SOURCE INFORMATION:
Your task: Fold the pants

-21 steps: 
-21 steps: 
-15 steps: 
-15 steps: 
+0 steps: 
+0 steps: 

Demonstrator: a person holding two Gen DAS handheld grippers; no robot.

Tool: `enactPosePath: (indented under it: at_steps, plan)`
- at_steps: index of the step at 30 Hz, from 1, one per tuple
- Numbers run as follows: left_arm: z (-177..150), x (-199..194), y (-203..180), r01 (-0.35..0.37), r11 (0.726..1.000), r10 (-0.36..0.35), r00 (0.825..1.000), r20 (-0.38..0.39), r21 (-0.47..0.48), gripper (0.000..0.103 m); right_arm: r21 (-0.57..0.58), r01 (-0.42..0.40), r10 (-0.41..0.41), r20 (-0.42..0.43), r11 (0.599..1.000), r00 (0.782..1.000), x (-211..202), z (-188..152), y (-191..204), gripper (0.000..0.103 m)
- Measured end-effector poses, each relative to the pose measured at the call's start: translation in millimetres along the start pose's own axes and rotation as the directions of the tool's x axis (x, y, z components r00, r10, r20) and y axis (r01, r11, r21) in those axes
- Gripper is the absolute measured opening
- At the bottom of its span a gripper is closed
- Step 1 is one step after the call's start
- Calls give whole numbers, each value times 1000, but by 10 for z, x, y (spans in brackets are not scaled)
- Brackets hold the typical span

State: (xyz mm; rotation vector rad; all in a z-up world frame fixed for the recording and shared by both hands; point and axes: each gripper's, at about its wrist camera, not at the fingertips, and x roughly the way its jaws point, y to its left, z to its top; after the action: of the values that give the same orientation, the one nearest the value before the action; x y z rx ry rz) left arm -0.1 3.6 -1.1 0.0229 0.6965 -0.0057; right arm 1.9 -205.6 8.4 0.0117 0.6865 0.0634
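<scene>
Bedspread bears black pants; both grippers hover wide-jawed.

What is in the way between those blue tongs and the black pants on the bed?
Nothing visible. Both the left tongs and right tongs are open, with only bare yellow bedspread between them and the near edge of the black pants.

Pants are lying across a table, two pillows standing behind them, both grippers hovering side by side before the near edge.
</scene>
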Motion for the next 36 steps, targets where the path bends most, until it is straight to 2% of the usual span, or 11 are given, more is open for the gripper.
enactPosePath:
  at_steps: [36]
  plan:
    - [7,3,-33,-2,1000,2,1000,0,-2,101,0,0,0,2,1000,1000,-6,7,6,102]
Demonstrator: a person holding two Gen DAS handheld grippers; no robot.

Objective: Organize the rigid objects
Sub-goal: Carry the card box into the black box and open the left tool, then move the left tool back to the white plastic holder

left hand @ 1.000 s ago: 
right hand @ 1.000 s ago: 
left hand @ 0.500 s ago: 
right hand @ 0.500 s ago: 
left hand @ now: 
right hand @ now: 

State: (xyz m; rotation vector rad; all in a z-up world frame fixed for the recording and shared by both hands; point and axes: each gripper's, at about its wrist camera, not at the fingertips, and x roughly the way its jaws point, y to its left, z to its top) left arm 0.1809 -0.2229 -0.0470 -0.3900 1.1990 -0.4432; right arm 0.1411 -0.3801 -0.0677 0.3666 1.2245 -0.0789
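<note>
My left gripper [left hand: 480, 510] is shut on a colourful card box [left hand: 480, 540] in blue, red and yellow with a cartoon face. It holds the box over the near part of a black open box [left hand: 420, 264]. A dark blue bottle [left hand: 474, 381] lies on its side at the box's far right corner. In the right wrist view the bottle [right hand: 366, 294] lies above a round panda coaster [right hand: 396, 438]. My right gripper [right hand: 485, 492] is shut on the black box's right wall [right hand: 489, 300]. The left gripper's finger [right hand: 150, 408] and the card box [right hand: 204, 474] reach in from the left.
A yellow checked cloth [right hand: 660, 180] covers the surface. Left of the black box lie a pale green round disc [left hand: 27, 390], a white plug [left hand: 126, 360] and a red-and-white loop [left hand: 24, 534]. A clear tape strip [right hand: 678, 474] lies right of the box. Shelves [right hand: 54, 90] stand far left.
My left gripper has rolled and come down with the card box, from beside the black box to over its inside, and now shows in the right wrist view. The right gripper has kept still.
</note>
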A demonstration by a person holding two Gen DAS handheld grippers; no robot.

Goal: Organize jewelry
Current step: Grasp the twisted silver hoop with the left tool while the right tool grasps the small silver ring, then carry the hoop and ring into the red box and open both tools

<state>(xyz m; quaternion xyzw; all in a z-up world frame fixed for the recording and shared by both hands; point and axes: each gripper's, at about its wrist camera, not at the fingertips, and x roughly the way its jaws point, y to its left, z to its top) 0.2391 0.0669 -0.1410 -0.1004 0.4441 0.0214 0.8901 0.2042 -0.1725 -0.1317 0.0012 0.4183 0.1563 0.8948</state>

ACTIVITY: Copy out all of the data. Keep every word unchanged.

REPLY TO THE EXERCISE:
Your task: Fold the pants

-21 steps: 
-21 steps: 
-15 steps: 
-15 steps: 
+0 steps: 
+0 steps: 

Demonstrator: a person holding two Gen DAS handheld grippers; no robot.

Tool: `enactPosePath: (indented under it: at_steps, plan)`
- at_steps: index of the step at 30 Hz, from 1, one per tuple
- Numbers run as follows: left_arm: z (-177..150), x (-199..194), y (-203..180), r01 (-0.35..0.37), r11 (0.726..1.000), r10 (-0.36..0.35), r00 (0.825..1.000), r20 (-0.38..0.39), r21 (-0.47..0.48), gripper (0.000..0.103 m); right_arm: r21 (-0.57..0.58), r01 (-0.42..0.40), r10 (-0.41..0.41), r20 (-0.42..0.43), r11 (0.599..1.000), r00 (0.782..1.000), x (-211..202), z (-188..152), y (-191..204), gripper (0.000..0.103 m)
- Measured end-effector poses, each relative to the pose measured at the call's start: translation in millimetres along the start pose's own axes and rotation as the directions of the tool's x axis (x, y, z components r00, r10, r20) and y axis (r01, r11, r21) in those axes
- Gripper is the absolute measured opening
- At the bottom of its span a gripper is closed
- Step 1 is one step after the call's start
- Calls give whole numbers, each value times 1000, but by 10 for z, x, y (spans in brackets are not scaled)
- Brackets hold the typical span

State: (xyz mm; rotation vector rad; all in a z-up world frame fixed for the recording and shared by both hands; point and axes: each gripper's, at about its wrist camera, not at the fingertips, and x roughly the way its jaws point, y to its left, z to its top; after the action: of the values that give the same orientation, the one nearest the value before the action; x y z rx ry rz) left arm -0.1 3.6 -1.1 0.0229 0.6965 -0.0057; right arm 1.9 -205.6 8.4 0.0117 0.6865 0.0634
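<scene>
Bedspread bears black pants; both grippers hover wide-jawed.

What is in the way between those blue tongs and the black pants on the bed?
Nothing visible. Both the left tongs and right tongs are open, with only bare yellow bedspread between them and the near edge of the black pants.

Pants are lying across a table, two pillows standing behind them, both grippers hovering side by side before the near edge.
</scene>
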Motion for the next 36 steps, targets where the path bends most, until it is straight to 2% of the usual span, or 11 are given, more is open for the gripper.
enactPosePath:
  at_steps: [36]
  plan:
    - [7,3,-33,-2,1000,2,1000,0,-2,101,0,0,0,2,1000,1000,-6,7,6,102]
Demonstrator: a person holding two Gen DAS handheld grippers; no robot.

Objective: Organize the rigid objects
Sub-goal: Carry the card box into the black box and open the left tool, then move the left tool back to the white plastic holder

left hand @ 1.000 s ago: 
right hand @ 1.000 s ago: 
left hand @ 0.500 s ago: 
right hand @ 0.500 s ago: 
left hand @ now: 
right hand @ now: 

State: (xyz m; rotation vector rad; all in a z-up world frame fixed for the recording and shared by both hands; point and axes: each gripper's, at about its wrist camera, not at the fingertips, and x roughly the way its jaws point, y to its left, z to its top) left arm 0.1809 -0.2229 -0.0470 -0.3900 1.1990 -0.4432; right arm 0.1411 -0.3801 -0.0677 0.3666 1.2245 -0.0789
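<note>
My left gripper [left hand: 480, 510] is shut on a colourful card box [left hand: 480, 540] in blue, red and yellow with a cartoon face. It holds the box over the near part of a black open box [left hand: 420, 264]. A dark blue bottle [left hand: 474, 381] lies on its side at the box's far right corner. In the right wrist view the bottle [right hand: 366, 294] lies above a round panda coaster [right hand: 396, 438]. My right gripper [right hand: 485, 492] is shut on the black box's right wall [right hand: 489, 300]. The left gripper's finger [right hand: 150, 408] and the card box [right hand: 204, 474] reach in from the left.
A yellow checked cloth [right hand: 660, 180] covers the surface. Left of the black box lie a pale green round disc [left hand: 27, 390], a white plug [left hand: 126, 360] and a red-and-white loop [left hand: 24, 534]. A clear tape strip [right hand: 678, 474] lies right of the box. Shelves [right hand: 54, 90] stand far left.
My left gripper has rolled and come down with the card box, from beside the black box to over its inside, and now shows in the right wrist view. The right gripper has kept still.
</note>
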A demonstration by a person holding two Gen DAS handheld grippers; no robot.

Goal: Organize jewelry
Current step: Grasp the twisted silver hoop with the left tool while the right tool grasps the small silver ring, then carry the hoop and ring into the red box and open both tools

<state>(xyz m; quaternion xyzw; all in a z-up world frame fixed for the recording and shared by both hands; point and axes: each gripper's, at about its wrist camera, not at the fingertips, and x roughly the way its jaws point, y to its left, z to its top) 0.2391 0.0669 -0.1410 -0.1004 0.4441 0.0214 0.8901 0.2042 -0.1725 -0.1317 0.0012 0.4183 0.1563 0.8948</state>

No more output remains.